**Exercise aim**
Set the data down once more, exactly as it is written.

**The data**
◇ ◇ ◇

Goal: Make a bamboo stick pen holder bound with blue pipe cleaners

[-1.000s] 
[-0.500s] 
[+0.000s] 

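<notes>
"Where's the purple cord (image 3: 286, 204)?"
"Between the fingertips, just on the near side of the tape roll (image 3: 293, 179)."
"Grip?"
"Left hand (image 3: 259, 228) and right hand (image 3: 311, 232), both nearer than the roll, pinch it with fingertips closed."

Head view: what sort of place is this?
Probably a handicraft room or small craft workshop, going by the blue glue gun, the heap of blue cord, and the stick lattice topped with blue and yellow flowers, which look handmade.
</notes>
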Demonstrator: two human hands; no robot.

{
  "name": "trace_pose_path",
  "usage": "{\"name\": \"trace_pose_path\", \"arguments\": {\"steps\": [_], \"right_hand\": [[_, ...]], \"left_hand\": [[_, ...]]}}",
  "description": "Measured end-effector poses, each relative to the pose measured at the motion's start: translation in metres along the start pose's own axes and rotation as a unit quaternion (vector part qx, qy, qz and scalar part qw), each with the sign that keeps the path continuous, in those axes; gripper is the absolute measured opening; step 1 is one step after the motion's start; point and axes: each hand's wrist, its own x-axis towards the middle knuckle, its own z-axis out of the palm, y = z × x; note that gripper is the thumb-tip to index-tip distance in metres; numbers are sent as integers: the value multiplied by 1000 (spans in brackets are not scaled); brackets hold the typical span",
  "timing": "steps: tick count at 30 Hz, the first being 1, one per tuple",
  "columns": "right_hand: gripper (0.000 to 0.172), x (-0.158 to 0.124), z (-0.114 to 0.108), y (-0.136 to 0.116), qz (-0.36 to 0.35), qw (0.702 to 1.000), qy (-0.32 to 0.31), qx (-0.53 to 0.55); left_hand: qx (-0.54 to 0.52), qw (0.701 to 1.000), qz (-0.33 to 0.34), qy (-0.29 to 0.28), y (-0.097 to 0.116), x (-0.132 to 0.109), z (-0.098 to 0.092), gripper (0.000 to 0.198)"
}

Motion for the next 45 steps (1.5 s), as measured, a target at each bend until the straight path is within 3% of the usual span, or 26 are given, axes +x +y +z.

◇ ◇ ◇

**Response for this exercise**
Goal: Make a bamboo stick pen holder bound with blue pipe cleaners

[-1.000s] 
[-0.500s] 
[+0.000s] 

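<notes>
"Where's the purple cord (image 3: 286, 204)?"
"Between the fingertips, just on the near side of the tape roll (image 3: 293, 179)."
"Grip?"
"Left hand (image 3: 259, 228) and right hand (image 3: 311, 232), both nearer than the roll, pinch it with fingertips closed."

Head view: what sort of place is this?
Probably a handicraft room or small craft workshop, going by the blue glue gun, the heap of blue cord, and the stick lattice topped with blue and yellow flowers, which look handmade.
</notes>
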Demonstrator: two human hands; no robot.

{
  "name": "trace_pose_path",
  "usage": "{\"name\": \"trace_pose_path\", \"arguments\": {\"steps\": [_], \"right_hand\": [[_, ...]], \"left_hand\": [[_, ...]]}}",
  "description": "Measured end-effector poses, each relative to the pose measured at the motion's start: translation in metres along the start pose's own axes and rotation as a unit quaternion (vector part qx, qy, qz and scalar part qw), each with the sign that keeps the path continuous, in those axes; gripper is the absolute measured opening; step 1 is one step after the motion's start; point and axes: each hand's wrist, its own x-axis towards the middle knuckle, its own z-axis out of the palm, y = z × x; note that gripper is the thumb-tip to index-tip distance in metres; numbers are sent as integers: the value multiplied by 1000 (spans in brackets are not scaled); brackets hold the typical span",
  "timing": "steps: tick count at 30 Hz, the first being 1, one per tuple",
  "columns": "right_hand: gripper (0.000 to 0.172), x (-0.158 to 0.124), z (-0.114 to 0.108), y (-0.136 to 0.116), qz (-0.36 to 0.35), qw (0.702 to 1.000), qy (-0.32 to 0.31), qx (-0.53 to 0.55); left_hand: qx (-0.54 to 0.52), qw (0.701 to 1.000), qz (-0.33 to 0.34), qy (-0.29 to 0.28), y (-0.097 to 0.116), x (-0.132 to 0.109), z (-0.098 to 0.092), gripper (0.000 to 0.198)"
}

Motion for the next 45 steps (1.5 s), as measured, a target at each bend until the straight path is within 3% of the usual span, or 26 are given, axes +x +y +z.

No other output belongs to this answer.